Problem to solve ▸ Give back only the lines in the records below from the one with "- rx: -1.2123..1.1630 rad" to the one with "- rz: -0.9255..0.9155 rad", both inclusive, word for word.

Data to process ▸
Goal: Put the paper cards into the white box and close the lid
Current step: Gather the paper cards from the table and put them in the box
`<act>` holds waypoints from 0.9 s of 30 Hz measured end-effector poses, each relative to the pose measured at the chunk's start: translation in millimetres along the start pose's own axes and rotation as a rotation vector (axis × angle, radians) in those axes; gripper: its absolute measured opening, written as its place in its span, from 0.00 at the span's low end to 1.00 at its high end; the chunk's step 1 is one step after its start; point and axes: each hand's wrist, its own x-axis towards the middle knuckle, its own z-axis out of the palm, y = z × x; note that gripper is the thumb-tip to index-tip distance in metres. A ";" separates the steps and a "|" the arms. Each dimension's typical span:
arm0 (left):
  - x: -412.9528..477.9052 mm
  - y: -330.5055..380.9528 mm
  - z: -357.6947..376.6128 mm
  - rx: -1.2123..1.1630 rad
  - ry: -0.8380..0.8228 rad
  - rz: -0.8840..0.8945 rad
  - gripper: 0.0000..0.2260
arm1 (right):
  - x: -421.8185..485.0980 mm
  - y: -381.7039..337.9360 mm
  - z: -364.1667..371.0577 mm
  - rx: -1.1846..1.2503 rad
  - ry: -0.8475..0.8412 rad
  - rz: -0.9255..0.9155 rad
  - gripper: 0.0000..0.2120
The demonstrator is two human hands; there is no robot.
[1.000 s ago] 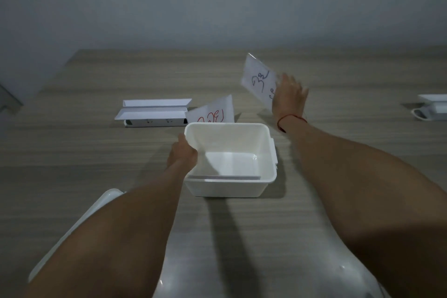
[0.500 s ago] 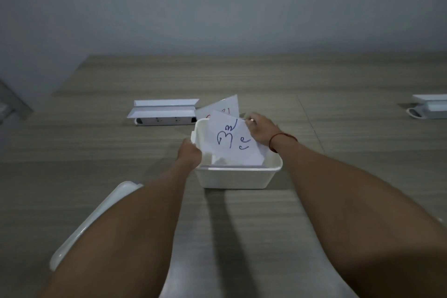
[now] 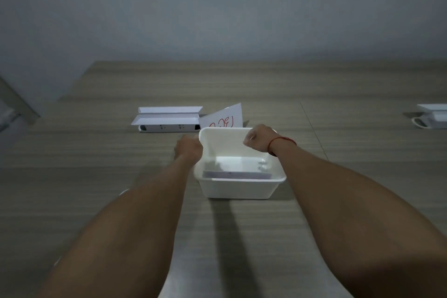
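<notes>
The white box (image 3: 238, 189) stands open in the middle of the wooden table. A paper card (image 3: 235, 174) lies flat on its bottom. My left hand (image 3: 189, 149) grips the box's left rim. Over the box's far right corner my right hand (image 3: 259, 138) hovers, fingers curled, nothing visible in it; a red thread circles its wrist. Behind the box a second paper card (image 3: 223, 119) with red writing stands tilted, its lower part hidden by the box.
A white power strip with raised flaps (image 3: 167, 120) lies behind the box to the left. Another white device (image 3: 431, 118) sits at the right edge. A white rounded object (image 3: 124, 192) shows under my left forearm. A grey wall lies beyond the table.
The card with blue writing went from my right hand down into the box and now lies flat. My right hand let go and rose to the far right corner. My left hand stayed.
</notes>
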 end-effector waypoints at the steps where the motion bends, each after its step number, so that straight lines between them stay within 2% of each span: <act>1: 5.2 4.8 -1.0 0.024 0.017 0.008 0.20 | 3.9 2.2 -1.9 -0.015 0.036 0.021 0.16; 5: 33.0 31.0 5.8 0.132 0.097 0.076 0.19 | 34.5 6.1 -1.6 -0.193 0.028 0.072 0.24; 7: 48.9 44.2 15.0 0.189 0.140 0.145 0.19 | 53.5 9.1 1.8 -0.208 -0.005 0.061 0.22; 10: 77.1 64.4 29.2 0.294 0.168 0.273 0.17 | 79.0 16.7 3.0 -0.091 -0.054 0.023 0.17; 13: 104.5 80.5 41.4 0.369 0.116 0.322 0.17 | 100.3 23.5 -0.2 -0.046 -0.126 -0.022 0.16; 16: 124.6 85.9 52.8 0.435 0.020 0.255 0.18 | 112.9 24.8 -6.6 -0.107 -0.262 -0.067 0.10; 18: 132.3 83.9 59.4 0.446 -0.046 0.194 0.16 | 116.8 25.8 -7.4 -0.109 -0.309 -0.092 0.12; 20: 135.4 79.9 67.3 0.454 -0.084 0.158 0.13 | 117.6 28.8 -6.1 -0.098 -0.312 -0.100 0.12; 23: 130.8 71.8 74.8 0.442 -0.053 0.136 0.10 | 115.7 31.5 -1.7 -0.059 -0.281 -0.103 0.10; 27: 121.5 73.7 71.1 0.399 0.058 0.241 0.07 | 110.1 34.7 4.3 -0.046 -0.176 -0.063 0.11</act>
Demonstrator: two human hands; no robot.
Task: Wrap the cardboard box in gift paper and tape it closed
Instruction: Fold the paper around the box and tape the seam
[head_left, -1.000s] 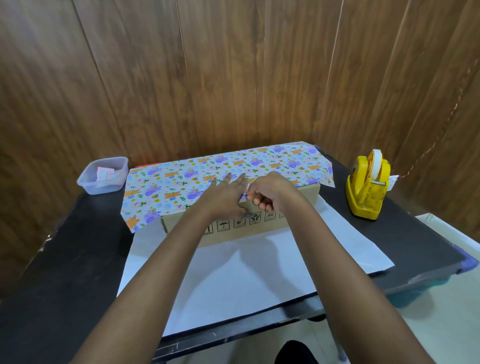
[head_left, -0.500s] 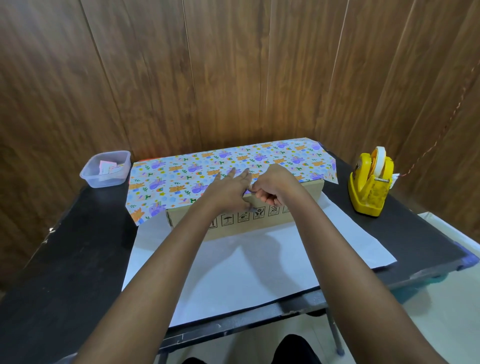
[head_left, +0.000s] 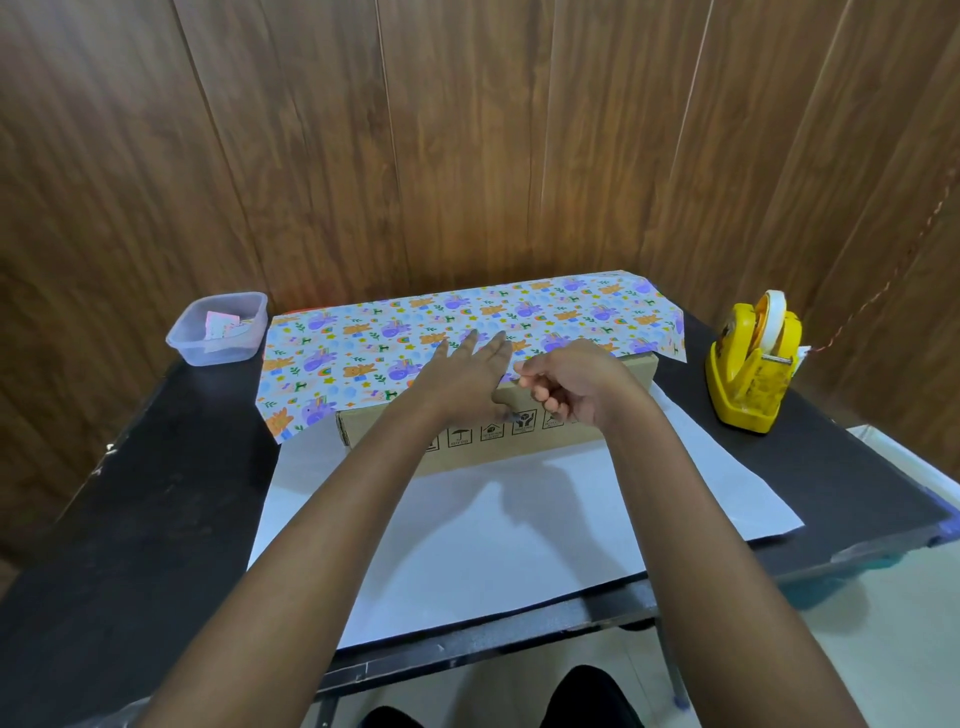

Answer to the problem ▸
  - rx: -1.2123..1.1630 rad
  - ry: -0.8380..0.8228 rad
  - rz: -0.8840..0.8945 rad
  - gripper: 0.0000..0.2260
arm1 (right):
  - x: -421.8185..485.0980 mm
  - y: -381.7039..337.9360 mm
  - z: -364.1667..371.0577 mm
  - rx: -1.1846..1.2503 rad
  - ry: -0.8475..0.8412 rad
  - rz: -0.9255..0.9155 rad

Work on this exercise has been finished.